Friday, October 5, 2007

8 - Dana

I had only heard two things about Gary Neel:

  1. That he was once a dedicated believer, and
  2. That he no longer considered himself a believer at all.

And it made me nervous, just to think that I was gong to meet him.

We visited San Francisco during spring break of my junior year. While there, my family met with a few of my parents’ friends, including Gary Neel and his wife, Dana.

We met for dinner at a restaurant. He, an ultra-marathon runner, had a healthy smile and a firm handshake, along with an extremely positive demeanor. And although I didn’t notice it at first, his wife was a wildly free spirit.

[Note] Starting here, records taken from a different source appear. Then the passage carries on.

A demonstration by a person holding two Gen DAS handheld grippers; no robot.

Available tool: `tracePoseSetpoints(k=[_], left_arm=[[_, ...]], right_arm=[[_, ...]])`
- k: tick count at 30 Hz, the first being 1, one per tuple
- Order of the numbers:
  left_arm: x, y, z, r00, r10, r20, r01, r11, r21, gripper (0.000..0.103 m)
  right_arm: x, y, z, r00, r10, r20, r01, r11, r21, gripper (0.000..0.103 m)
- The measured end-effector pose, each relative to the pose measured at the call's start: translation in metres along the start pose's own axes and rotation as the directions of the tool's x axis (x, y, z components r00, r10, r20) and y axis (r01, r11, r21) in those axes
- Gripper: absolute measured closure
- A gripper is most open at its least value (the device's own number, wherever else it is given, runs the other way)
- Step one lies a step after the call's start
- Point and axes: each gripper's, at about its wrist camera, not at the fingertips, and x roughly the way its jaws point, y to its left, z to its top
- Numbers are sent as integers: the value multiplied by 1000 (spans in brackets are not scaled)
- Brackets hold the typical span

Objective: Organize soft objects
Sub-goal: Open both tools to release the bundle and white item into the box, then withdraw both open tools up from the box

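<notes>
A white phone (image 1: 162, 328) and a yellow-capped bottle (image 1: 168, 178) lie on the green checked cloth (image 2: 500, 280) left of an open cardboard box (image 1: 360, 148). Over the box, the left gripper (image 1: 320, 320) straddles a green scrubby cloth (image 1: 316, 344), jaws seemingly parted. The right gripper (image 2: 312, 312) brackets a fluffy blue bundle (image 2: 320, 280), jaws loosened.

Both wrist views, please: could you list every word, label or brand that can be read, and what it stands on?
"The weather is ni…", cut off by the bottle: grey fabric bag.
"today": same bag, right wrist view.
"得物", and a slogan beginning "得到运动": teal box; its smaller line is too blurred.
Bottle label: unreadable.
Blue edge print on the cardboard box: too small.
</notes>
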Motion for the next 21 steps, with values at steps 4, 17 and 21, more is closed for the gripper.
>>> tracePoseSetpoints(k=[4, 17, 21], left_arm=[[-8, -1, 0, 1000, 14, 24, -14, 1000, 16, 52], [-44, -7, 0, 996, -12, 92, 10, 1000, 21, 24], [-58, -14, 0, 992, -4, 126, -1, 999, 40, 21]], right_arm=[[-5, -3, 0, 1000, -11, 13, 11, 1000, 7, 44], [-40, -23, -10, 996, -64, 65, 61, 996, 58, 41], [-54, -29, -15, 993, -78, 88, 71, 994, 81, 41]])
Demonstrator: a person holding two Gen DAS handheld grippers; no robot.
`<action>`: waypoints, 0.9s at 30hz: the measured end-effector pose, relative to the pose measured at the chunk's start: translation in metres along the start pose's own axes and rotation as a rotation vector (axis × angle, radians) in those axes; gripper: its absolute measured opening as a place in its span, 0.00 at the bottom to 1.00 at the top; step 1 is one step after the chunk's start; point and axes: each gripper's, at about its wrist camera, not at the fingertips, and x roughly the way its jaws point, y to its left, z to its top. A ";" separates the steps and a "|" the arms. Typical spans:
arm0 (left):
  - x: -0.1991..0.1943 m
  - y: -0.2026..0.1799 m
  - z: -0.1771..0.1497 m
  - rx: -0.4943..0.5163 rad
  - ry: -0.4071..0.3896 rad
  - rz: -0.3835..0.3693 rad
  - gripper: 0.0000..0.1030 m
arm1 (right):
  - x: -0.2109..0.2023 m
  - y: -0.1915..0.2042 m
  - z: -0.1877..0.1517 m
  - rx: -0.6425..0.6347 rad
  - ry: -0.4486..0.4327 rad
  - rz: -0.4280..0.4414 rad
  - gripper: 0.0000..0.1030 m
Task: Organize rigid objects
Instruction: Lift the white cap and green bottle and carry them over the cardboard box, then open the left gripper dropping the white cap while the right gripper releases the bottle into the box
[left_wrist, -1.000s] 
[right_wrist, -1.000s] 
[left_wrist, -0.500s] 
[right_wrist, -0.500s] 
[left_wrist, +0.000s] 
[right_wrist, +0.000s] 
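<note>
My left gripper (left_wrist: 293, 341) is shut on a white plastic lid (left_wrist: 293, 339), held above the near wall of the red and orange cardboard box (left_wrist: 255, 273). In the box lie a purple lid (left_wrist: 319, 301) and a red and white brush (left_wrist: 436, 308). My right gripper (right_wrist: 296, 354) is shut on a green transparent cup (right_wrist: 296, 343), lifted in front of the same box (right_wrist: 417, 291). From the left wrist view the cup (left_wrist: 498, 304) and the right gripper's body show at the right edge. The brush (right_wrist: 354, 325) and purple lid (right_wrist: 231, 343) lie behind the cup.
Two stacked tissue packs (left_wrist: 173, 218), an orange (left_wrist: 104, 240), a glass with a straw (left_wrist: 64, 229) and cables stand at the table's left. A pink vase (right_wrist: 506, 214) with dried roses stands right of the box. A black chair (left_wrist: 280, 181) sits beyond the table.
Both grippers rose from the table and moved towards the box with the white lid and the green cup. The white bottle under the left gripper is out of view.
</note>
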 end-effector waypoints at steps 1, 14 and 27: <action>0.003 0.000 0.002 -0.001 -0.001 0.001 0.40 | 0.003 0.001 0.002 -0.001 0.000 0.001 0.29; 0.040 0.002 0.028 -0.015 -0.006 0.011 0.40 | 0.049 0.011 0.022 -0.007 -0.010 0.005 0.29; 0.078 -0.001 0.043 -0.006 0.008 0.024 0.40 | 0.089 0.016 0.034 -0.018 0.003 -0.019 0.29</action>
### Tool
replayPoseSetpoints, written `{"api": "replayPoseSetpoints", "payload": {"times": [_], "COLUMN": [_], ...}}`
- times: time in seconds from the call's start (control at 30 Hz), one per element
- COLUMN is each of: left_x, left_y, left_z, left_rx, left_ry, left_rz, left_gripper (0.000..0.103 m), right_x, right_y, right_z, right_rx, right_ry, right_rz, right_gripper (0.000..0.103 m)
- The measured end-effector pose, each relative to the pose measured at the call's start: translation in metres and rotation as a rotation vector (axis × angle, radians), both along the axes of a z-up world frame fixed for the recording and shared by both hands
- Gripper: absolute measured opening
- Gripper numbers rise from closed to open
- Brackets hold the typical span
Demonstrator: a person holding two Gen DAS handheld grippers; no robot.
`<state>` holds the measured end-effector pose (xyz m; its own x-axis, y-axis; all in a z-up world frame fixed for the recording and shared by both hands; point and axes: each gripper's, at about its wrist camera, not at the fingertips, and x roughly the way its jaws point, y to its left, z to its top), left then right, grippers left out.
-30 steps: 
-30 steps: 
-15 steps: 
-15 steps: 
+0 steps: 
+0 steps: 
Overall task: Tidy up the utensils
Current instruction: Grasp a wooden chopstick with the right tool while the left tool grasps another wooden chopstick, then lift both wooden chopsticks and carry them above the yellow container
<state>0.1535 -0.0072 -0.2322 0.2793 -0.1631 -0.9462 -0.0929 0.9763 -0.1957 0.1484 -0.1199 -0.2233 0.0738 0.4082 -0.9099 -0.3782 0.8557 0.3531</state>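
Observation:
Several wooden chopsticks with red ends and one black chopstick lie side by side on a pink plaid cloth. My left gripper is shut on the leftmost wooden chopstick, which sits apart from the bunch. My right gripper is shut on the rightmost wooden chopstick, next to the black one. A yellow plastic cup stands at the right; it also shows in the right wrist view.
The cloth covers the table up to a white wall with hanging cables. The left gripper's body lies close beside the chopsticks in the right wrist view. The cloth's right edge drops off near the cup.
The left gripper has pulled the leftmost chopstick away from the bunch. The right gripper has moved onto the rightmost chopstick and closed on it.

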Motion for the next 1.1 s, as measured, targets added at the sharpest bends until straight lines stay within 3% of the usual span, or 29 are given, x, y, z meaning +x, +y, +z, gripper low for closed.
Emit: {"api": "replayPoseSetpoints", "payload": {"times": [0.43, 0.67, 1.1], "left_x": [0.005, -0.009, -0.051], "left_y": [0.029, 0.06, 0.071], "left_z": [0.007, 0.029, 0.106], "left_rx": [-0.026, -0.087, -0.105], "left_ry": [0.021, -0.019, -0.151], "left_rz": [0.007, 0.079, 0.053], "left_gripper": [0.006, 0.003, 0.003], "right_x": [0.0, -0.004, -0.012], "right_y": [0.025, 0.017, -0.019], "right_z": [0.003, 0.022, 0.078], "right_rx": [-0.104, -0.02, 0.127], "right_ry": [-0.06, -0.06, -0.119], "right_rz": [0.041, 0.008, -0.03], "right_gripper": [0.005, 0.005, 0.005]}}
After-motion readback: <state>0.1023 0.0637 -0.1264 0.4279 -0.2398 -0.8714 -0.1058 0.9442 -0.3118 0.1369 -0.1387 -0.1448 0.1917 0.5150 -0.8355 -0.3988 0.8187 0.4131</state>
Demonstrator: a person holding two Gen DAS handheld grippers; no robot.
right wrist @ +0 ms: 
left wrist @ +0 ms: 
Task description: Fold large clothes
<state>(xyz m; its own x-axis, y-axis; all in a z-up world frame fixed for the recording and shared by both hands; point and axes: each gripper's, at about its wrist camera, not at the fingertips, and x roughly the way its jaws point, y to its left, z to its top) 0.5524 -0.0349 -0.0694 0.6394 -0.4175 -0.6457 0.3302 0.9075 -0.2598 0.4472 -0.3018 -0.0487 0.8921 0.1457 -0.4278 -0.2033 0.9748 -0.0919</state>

I took a seat across from Dana, and Gary began asking me about college aspirations. Since I didn’t have any in specific, I told him about how we’d just visited Stanford University, and how I wouldn’t mind going there (“if I can just get accepted first”).

He looked at me, as he smiled to his memories of college, “Yeah… college is great… I just remember being amazed by how many different ideas there are in the world,” he said.

And it made me curious, but I was scared to ask what exactly he meant, so I just looked at my menu, trying to find out what I wanted to eat.

Soon afterward, Dana and I started talking. When I asked what she did for a living, she said, “Actually, I work in spirituality.”

“What do you mean?”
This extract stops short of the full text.